In contrast a relation can also be expressed in absolute coordinates

\(P_1\) has coordinate (1, 1) and \(P_2\) has coordinate (4, 1)

this statement also tells us that the distance between point \(P_1\) and point \(P_2\) is 3 meters, but additional information is contained therein.

Figure 2: Absolute distance between two points

This additional information fixes the orientation and position in space, as seen in figure 2.

But very often we humans describe geometric entities in relation to each other, for example describing the dimensions of a piece of paper is done by defining the side lengths and the angle on each corner as seen in figure 3.

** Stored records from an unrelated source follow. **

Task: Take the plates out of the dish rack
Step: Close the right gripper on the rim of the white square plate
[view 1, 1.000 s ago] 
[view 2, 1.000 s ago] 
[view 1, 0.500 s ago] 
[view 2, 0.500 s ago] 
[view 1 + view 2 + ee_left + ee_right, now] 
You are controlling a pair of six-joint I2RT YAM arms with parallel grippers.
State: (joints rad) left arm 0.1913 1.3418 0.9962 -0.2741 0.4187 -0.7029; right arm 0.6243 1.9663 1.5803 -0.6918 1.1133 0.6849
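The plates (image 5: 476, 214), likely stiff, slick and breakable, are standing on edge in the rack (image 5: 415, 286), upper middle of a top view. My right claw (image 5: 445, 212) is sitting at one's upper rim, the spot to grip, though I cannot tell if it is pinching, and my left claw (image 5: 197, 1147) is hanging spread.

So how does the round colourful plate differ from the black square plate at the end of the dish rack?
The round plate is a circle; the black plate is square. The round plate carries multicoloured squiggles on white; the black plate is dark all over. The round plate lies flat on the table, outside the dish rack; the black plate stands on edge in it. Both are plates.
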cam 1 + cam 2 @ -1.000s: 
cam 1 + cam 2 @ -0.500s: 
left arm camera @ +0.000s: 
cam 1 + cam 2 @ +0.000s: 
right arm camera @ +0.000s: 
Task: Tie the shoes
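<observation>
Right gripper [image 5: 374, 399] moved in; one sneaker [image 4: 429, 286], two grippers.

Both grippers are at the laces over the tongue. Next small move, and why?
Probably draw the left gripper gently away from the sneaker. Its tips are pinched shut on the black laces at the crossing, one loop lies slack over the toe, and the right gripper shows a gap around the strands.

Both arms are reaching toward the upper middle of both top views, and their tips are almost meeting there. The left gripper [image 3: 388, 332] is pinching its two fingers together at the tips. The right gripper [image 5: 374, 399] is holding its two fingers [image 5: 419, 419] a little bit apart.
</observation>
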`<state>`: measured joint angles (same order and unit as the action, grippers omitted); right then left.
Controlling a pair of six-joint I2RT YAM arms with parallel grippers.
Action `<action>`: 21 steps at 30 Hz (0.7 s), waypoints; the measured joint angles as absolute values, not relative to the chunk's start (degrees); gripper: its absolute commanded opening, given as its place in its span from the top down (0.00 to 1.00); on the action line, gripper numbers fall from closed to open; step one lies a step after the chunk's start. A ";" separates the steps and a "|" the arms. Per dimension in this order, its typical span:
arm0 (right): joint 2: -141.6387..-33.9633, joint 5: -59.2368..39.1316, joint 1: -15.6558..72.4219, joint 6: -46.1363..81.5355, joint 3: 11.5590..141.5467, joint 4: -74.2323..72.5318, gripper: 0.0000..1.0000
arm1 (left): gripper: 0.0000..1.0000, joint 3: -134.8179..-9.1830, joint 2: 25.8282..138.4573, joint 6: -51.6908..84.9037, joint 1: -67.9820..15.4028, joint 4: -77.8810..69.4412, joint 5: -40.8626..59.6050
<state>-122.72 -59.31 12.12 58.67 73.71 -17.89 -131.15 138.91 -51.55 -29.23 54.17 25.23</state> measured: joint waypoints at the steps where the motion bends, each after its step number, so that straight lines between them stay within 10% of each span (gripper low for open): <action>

Figure 3: Dimensions of a piece of paper

The Orientation and position in space is not relevant for describing this piece of paper.

Machines (computers) on the other hand can deal a lot better with absolute coordinates. But it is a difficult problem to go from relative relations to absolute coordinates. This blog post presents an idea to achieve this.

Simple constraints

For the moment we only consider two types of constraints

distance constraints
angle constraints

Additional types of constraints like parallel constraints will be handled at a later moment in this article.

Distance constraint

This constraint consists of a distance between two points.

A distance constraint is defined by a (symbolic) distance and labels for two points (\(P_1\) and \(P_2\) in figure 4) which have to be distance \(d\) apart.

Angle constraint

This constraint consists of an angle defined by three points.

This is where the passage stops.